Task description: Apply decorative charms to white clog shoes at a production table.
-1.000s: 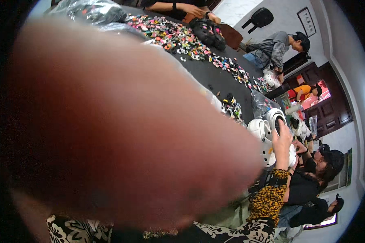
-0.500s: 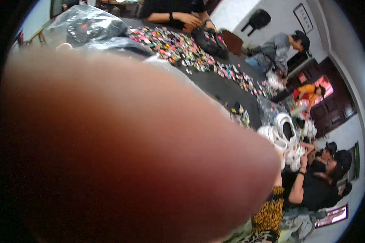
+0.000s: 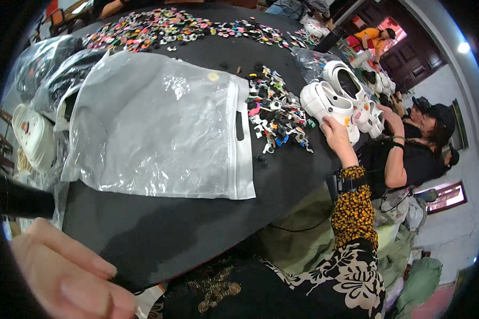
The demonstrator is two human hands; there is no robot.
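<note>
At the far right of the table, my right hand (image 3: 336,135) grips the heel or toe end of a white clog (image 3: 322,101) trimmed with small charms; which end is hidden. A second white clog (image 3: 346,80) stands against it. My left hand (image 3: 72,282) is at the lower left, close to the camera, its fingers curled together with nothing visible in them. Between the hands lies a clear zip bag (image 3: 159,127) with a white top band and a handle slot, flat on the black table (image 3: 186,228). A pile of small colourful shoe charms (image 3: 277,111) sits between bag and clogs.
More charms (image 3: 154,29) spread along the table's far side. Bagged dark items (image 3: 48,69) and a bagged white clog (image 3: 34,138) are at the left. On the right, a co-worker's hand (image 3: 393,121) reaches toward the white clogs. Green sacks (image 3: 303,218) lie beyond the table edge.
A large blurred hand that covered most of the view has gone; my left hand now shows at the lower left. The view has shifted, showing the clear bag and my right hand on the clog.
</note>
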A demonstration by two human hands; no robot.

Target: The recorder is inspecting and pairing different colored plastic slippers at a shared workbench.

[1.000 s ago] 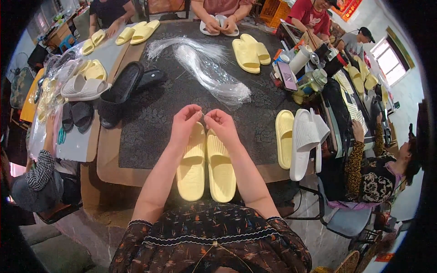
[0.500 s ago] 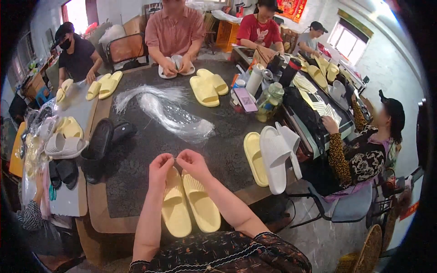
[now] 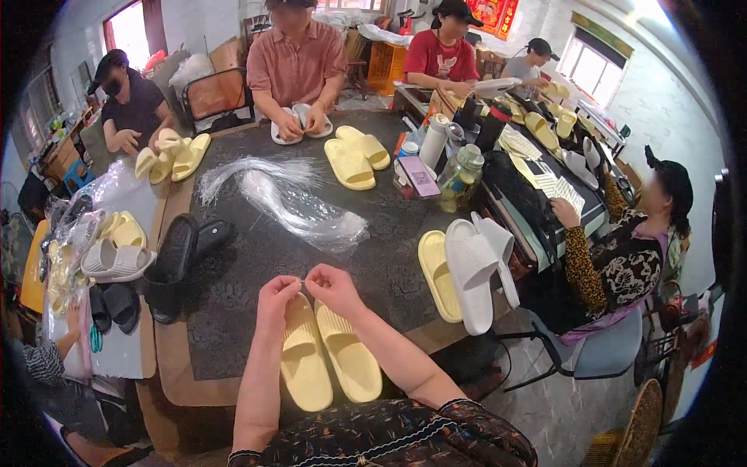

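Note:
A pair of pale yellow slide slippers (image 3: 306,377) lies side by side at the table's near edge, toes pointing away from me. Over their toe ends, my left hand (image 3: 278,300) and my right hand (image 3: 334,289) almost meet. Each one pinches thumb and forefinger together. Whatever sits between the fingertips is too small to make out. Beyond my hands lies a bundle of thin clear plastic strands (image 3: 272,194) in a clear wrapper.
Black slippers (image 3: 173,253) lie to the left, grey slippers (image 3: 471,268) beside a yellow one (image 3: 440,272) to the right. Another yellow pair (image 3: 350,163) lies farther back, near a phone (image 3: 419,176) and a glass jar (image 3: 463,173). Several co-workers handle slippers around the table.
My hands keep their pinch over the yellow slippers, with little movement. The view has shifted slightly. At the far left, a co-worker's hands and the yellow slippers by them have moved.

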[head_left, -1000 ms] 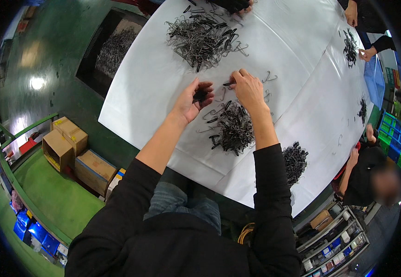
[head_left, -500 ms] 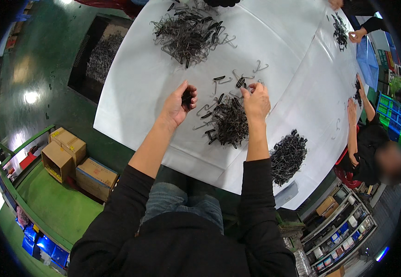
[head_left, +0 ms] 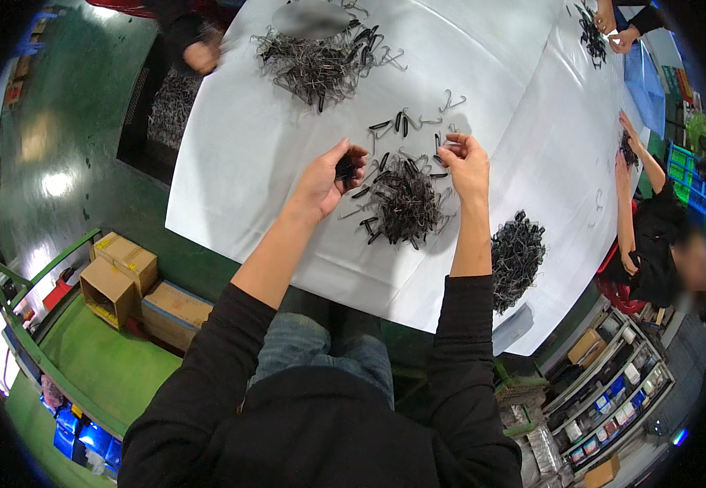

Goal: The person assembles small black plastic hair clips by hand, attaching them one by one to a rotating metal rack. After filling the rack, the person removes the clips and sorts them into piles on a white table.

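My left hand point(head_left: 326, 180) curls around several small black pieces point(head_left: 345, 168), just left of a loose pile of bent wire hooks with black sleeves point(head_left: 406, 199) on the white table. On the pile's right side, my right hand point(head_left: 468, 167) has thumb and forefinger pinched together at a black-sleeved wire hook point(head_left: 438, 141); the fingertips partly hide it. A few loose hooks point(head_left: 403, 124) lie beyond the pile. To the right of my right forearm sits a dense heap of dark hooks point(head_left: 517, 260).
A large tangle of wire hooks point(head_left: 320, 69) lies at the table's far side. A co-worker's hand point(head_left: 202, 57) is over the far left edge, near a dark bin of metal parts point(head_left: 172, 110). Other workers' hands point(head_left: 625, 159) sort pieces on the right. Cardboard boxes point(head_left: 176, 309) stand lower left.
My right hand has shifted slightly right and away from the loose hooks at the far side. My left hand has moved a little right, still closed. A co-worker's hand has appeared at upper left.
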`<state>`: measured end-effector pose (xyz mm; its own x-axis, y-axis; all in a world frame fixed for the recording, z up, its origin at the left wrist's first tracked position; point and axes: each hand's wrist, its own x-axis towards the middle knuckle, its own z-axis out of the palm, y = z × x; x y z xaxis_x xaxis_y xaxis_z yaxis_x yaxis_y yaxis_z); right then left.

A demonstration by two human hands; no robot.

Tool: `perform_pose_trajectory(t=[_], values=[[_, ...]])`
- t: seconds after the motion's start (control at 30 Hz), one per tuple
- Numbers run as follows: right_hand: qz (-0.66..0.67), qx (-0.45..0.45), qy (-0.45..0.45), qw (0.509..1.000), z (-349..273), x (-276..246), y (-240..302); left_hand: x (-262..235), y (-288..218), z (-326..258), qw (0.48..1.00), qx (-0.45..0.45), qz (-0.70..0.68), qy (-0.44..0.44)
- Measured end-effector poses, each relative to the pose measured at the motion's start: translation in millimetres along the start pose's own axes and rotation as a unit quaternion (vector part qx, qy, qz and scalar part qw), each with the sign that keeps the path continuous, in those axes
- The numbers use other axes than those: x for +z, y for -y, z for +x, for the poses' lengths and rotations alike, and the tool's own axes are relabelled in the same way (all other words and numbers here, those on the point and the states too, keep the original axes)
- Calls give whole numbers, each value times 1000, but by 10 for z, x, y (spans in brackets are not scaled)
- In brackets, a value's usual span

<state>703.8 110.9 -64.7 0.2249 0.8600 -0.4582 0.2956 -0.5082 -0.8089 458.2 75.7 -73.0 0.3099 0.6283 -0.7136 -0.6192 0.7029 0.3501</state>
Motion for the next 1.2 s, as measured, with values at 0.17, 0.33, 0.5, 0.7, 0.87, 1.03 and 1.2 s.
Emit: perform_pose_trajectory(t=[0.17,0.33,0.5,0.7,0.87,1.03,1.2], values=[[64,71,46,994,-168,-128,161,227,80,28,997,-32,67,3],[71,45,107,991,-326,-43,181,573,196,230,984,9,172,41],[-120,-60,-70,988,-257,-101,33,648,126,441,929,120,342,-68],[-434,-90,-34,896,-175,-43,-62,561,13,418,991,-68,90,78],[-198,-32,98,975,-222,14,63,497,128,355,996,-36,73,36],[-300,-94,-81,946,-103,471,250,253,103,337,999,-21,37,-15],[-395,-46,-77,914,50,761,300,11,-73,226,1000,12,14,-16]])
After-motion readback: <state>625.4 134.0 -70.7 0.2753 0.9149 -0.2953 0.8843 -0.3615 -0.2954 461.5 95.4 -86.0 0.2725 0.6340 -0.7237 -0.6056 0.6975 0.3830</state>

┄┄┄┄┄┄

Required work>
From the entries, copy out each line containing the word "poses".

Expected answer>
- Measured end-effector poses, each relative to the pose measured at the motion's start: translation in millimetres along the start pose's own axes and rotation as a unit quaternion (vector part qx, qy, qz and scalar part qw), each with the sign that keeps the path continuous, in those axes
- The numbers use other axes than those: x for +z, y for -y, z for +x, for the poses' lengths and rotations alike, and the tool's own axes are relabelled in the same way (all other words and numbers here, those on the point and the states too, keep the original axes)

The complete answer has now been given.